SHHHH... Don't tell them to much... They must wait till we are done with specific parts to be completed before they can see pictures or get details.


----------



## JoeHemi57 (Mar 28, 2006)

Oh i see now, i was a little out of it and super late when i made that post.


----------



## LBaudio (Jan 9, 2009)

....req, post some spy pics......lol


----------



## hot9dog (Mar 23, 2013)

I had that exact same car a couple of years ago, mine was a stick also! God i miss that car!!!! That car is like a tank... great equipment choices also. This is a build that i will be watching. On a side note, have you ever heard a W8 with a built exhaust??? OH GOD!!!! Beautiful sounds!!!!! I miss my ride. You have a rare gem there. Cheers fellow VW freak!!


----------



## Rokusek (Apr 25, 2013)

JoeHemi57 said:


> Oh i see now, i was a little out of it and super late when i made that post.


:thumbsup:



LBaudio said:


> ....req, post some spy pics......lol


You are putting his life in danger asking him that... L-O-L



hot9dog said:


> I had that exact same car a couple of years ago, mine was a stick also! God i miss that car!!!! That car is like a tank... great equipment choices also. This is a build that i will be watching. On a side note, have you ever heard a W8 with a built exhaust??? OH GOD!!!! Beautiful sounds!!!!! I miss my ride. You have a rare gem there. Cheers fellow VW freak!!


Yes I love this car myself, I have not heard an exhaust on a W8 other than online, not even the same. However that is something that will be getting done at some point in the near future.


----------



## tintbox (Oct 25, 2008)

I'm in for the ride!


----------



## Rokusek (Apr 25, 2013)

tintbox said:


> I'm in for the ride!


I'll Take you for a ride!

So this weekend I have to take care of the registration and titling on the VW as well as get the Speed transfered to a salvage title. Sunday I'll be working on a motor. 

Monday we will most likely start interior tear down followed buy running all the wires and deadener. 

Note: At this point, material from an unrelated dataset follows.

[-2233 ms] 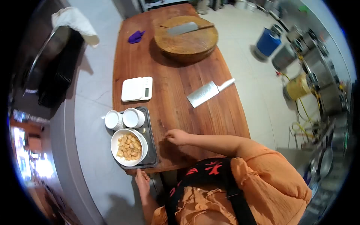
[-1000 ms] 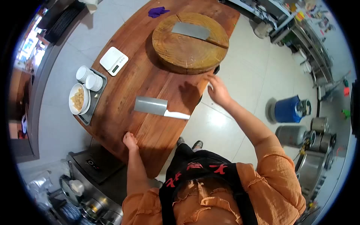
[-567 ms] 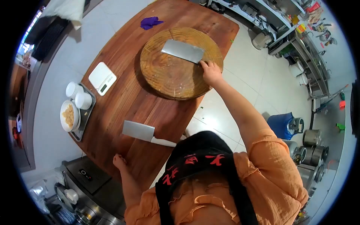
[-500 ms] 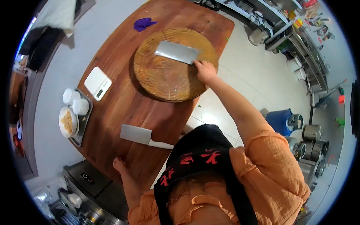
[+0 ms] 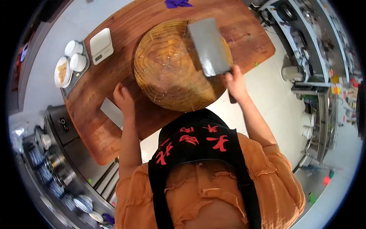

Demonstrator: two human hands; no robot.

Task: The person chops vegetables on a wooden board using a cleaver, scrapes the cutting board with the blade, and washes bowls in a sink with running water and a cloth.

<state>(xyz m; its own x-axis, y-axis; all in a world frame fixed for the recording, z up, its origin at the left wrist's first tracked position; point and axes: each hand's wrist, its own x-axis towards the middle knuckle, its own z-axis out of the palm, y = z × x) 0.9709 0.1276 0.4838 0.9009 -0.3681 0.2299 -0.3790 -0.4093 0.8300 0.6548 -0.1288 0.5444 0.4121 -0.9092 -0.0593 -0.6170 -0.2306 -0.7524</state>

Next weekend I am hoping to have started work on the front stage and move forward. Our biggest goal is to take our time and comlete this in steps. Since I have the miata to daily we dont have to worry about putting the car back together till we are done with it. Or if I want to drive it 

Mike if you are free next weekend, you know you are more than welcome to come down and give a hand!


----------



## hot9dog (Mar 23, 2013)

Great warm cabin gain in a passat!!! I miss mine, this thread is making me all weepy and teary eyed. Cam seals and motor mounts are what you got to watch for in this car . Yours looks in great condition. Im crying at my desk at work right now. Lol


----------



## stylngle2003 (Nov 2, 2012)

Awesome car, maybe one day ill get to see it. I honestly didnt know you could get the w8 with the stick in the states, thought it was Canada/eu only. Good thing it runs the 01e trans like an S4!


Sent from my iPhone using Tapatalk - now Free


----------



## Rokusek (Apr 25, 2013)

hot9dog said:


> Great warm cabin gain in a passat!!! I miss mine, this thread is making me all weepy and teary eyed. Cam seals and motor mounts are what you got to watch for in this car . Yours looks in great condition. Im crying at my desk at work right now. Lol


This car is beautiful, there are so many things that Andy and I where cautious of when we went to look at it. I have verified with the dealer that all the recalls have been taken care of. So thats a plus. there are a few things wrong with it here and there, but nothing I cant fix. 

Its ok to cry, I honestly cried and was super depressed for a few weeks after the Speed got totalled. God I miss that car so much.. Ugg... 



stylngle2003 said:


> Awesome car, maybe one day ill get to see it. I honestly didnt know you could get the w8 with the stick in the states, thought it was Canada/eu only. Good thing it runs the 01e trans like an S4!
> 
> 
> Sent from my iPhone using Tapatalk - now Free


You are more than welcome to roll down when we work on it next weekend. Though she will be gutted out lol. 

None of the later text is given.